Угнела! Она гордилась этим и тем, что внешностью удалась в своего непонятного отца. И ни за что и никогда не променяла бы его имя на респектабельно звучащую фамилию Ковенска.
Она полезла на стул, желая поставить свечу повыше - и снова резанула острая боль между ног.
– Ненавижу!
– исступленно воскликнула она, стоя на стуле и держа свечу в протянутой руке.
– Ненавижу этот гребаный Ругиланд! И президента Виторию ненавижу с ее проклятой программой сохранения генофонда! И все это благополучное семейство Ковенски тоже ненавижу! И ящик ваш с идиотскими сериалами, и институт, и вообще химию нашу наследственную, и весь этот мир!!! Господи, если ты действительно есть, скажи неужели нигде в мироздании нет места, где я смогу жить так, как я, а не как надо им?! Хочу туда! Хочу!
(Тогда она еще очень легко бросалась этим словом "ненавижу", ибо было ей лишь неполных семнадцать лет. Всем нам в этом счастливом возрасте хотелось умереть как можно более красиво и посмотреть, как наши близкие будут плакать над нашим гробом...)

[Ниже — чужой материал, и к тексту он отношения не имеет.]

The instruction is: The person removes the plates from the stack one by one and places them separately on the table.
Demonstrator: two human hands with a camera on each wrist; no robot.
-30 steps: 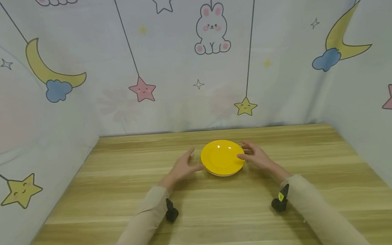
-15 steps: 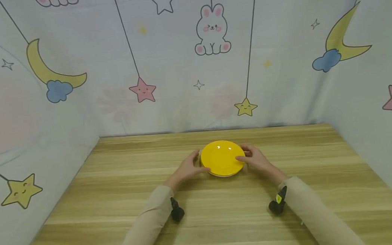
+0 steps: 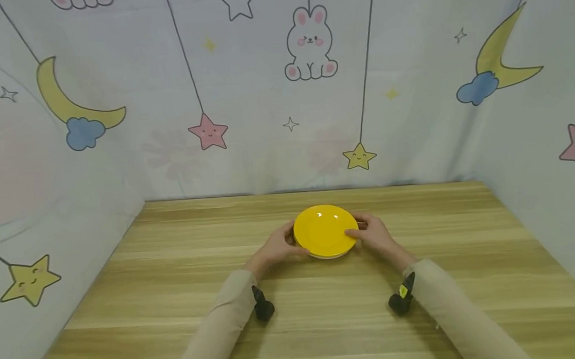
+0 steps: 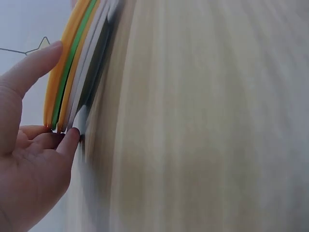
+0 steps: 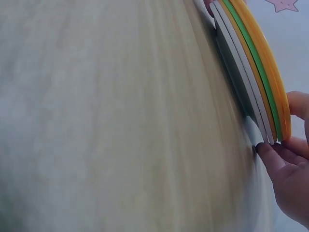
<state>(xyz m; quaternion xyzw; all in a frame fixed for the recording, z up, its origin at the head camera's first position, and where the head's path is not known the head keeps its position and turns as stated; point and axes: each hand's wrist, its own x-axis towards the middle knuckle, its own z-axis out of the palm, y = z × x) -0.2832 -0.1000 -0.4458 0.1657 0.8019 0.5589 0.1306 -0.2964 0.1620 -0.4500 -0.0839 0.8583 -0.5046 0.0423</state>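
Note:
A stack of several plates lies on the wooden table, its top a glossy yellow plate (image 3: 324, 231). Seen edge-on in the left wrist view, a green plate (image 4: 72, 60) sits just under the yellow one, with another yellow layer and white rims (image 5: 244, 63) below. My left hand (image 3: 278, 246) holds the stack's left side, thumb on the top plate's rim and fingers at the lower edges. On the right side my right hand (image 3: 377, 236) grips it likewise, its thumb lying over the yellow rim and fingertips against the white rims.
The wooden table (image 3: 186, 295) runs back to a hanging cloth (image 3: 252, 83) printed with a rabbit, moons and stars. Cloth also closes off the left and right sides. Small black wrist cameras (image 3: 263, 307) hang beneath both sleeves.
Both hands have moved inward to the plate stack, and the fingers have closed around its left and right edges. The stack itself stays in nearly the same place.

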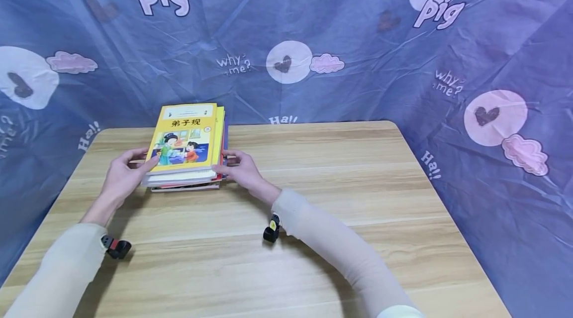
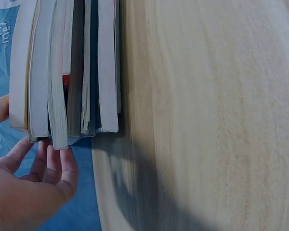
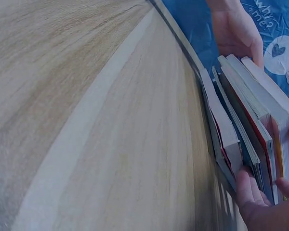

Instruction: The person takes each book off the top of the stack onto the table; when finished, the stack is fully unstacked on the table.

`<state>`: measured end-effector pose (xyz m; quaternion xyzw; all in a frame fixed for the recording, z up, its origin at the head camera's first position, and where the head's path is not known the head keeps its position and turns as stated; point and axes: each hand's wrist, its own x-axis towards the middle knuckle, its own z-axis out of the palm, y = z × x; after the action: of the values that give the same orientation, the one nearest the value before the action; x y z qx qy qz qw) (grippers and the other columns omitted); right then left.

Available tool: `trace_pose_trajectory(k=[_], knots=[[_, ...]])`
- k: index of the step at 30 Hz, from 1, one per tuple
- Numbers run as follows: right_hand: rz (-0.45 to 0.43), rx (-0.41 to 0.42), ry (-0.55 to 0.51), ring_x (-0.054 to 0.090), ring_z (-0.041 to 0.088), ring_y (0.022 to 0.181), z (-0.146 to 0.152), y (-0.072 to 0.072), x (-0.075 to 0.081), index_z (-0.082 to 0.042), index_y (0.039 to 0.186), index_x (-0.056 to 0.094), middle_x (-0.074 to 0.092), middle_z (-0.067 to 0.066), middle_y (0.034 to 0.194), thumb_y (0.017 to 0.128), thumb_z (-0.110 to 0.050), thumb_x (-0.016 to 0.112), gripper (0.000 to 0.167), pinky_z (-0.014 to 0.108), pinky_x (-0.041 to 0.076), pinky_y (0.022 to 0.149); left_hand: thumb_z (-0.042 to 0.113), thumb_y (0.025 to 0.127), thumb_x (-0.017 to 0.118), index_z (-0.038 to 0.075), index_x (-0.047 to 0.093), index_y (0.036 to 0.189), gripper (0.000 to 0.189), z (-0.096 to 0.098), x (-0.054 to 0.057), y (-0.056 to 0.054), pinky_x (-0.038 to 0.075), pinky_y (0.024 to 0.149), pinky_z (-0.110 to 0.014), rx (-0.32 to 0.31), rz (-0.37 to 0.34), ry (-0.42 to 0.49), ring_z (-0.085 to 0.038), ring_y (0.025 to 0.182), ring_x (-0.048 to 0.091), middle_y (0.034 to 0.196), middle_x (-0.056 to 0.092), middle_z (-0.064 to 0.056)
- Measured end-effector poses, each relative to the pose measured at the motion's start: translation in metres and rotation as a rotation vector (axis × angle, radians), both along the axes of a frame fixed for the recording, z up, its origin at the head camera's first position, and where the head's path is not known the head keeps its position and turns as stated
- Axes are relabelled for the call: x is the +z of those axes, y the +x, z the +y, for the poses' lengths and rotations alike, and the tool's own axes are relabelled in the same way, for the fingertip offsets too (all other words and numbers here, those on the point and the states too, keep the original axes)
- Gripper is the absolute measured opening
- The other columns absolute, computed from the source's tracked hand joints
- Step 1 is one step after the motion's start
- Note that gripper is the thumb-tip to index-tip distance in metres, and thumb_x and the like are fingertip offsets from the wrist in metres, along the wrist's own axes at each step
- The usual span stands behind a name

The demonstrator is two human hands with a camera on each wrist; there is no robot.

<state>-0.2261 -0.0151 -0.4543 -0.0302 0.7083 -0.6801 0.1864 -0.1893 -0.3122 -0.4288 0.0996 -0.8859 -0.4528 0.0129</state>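
A stack of books (image 1: pixel 188 177) lies at the back left of the table, a yellow picture-cover book (image 1: pixel 190 129) on top. My left hand (image 1: pixel 123 176) grips the stack's left side, thumb over the top book's front corner and fingers along the side. On the opposite side, my right hand (image 1: pixel 243 171) holds the edges with its fingers and thumb. In the left wrist view, the page edges of several books (image 2: pixel 58 72) show, unevenly lined up, with the left fingertips against them. The right wrist view shows curled right fingers (image 3: pixel 253 192) at the lower books, where small gaps show between volumes.
The wooden table (image 1: pixel 335 198) extends to the right and in front of the books. A blue printed cloth (image 1: pixel 358 19) hangs behind the table and along its sides. Each sleeve cuff carries a small black camera (image 1: pixel 270 231).
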Motion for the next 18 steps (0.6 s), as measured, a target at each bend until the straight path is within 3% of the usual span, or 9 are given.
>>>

Она резко дернула вниз руку со свечой - и вдруг замерла ошеломленно, глядя расширившимися глазами на повисшую перед ней в воздухе... трудно сказать, что это было. Словно комната, тонущая в полумраке, была всего лишь изображением на холсте, но кто-то полоснул по холсту ножом, и в разрезе проглянуло небо, сияние дня...
– Что это?
– выговорила она растерянно. И словно отвечая на этот вопрос, перед ее мысленным взором нарисовалась картинка: лес, поляна у ручья, над которым склонились рябины с едва начавшими желтеть ягодами... а на траве у ручья сидит маленькая девочка с глазами в пол-лица и играет на флейте печальную песенку.
Она поставила свечу на стол. Еще раз оглянулась на дверь. "Лживая, коварная змея! Знай же - он мой и только мой!" донесся истеричный женский вопль телевизора. Светлый разрез дрогнул, словно испугавшись, но никуда не делся, наоборот вроде бы стал еще шире. Ей показалось, что туда можно протиснуться...

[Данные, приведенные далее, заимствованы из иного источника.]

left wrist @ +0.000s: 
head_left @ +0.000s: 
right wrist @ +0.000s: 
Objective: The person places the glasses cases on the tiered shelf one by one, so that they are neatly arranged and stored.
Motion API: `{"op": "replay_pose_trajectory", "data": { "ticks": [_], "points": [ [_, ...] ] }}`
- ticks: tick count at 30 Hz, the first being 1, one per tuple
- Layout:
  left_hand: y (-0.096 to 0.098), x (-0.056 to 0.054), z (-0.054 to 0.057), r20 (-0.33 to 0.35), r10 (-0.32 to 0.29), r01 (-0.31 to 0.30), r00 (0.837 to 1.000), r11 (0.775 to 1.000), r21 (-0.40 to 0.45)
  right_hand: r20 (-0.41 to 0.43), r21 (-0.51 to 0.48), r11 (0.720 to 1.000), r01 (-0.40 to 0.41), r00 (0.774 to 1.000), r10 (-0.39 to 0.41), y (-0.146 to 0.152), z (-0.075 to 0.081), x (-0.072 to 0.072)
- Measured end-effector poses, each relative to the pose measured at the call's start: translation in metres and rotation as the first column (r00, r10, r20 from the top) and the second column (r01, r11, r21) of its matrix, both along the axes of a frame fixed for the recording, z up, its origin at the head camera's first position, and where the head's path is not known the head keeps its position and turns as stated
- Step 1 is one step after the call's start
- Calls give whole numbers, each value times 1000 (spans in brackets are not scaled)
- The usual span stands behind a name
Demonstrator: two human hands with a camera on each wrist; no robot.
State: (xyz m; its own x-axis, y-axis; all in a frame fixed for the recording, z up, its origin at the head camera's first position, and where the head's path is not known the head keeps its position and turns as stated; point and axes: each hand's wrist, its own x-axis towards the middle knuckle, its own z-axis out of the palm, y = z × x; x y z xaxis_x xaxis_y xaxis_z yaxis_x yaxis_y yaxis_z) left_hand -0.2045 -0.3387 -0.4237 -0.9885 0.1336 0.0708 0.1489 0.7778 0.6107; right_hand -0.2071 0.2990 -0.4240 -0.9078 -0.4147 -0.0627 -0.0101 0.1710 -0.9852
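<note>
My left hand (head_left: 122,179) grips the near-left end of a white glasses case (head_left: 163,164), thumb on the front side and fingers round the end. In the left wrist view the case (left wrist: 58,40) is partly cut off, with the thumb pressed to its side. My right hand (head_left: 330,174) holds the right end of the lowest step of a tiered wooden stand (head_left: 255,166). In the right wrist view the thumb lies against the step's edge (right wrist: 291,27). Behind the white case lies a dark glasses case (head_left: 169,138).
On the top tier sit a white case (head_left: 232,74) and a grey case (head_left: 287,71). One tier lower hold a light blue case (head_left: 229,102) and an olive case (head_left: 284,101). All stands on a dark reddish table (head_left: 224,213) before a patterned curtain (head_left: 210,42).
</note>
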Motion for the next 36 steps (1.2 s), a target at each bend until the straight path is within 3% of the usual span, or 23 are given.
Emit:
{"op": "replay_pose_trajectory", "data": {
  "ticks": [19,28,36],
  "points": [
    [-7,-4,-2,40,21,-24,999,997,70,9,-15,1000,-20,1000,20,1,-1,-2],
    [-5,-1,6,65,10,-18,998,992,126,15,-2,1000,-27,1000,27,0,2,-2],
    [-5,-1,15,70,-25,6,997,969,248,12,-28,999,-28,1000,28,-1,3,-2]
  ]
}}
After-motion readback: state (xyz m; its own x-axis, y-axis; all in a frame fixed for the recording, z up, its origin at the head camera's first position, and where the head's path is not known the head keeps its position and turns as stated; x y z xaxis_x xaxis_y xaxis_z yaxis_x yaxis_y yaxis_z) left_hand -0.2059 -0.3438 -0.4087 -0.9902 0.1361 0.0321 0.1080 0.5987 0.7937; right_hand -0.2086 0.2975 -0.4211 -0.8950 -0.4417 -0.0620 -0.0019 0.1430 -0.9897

Она протянула руку к полке, сняла оттуда заветную тетрадку, на обложке которой большими корявыми буквами было нацарапано: "МОИ СТИХИ. ХИ-ХИ!" Вырвала последний чистый лист и торопливо вывела на нем: "Мама, я пошла погулять, постараюсь вернуться к ужину". Еще секунду помедлила, затем засунула тетрадь за ремень штанов, зажмурилась... и шагнула со стула.
Она не знала, что больше НИКОГДА не вернется в эту комнату, в которой после ее ухода ничего не изменилось. Вот только свеча погасла сразу же, как только за ушедшей по закону Истока затянулся разрыв ткани мироздания.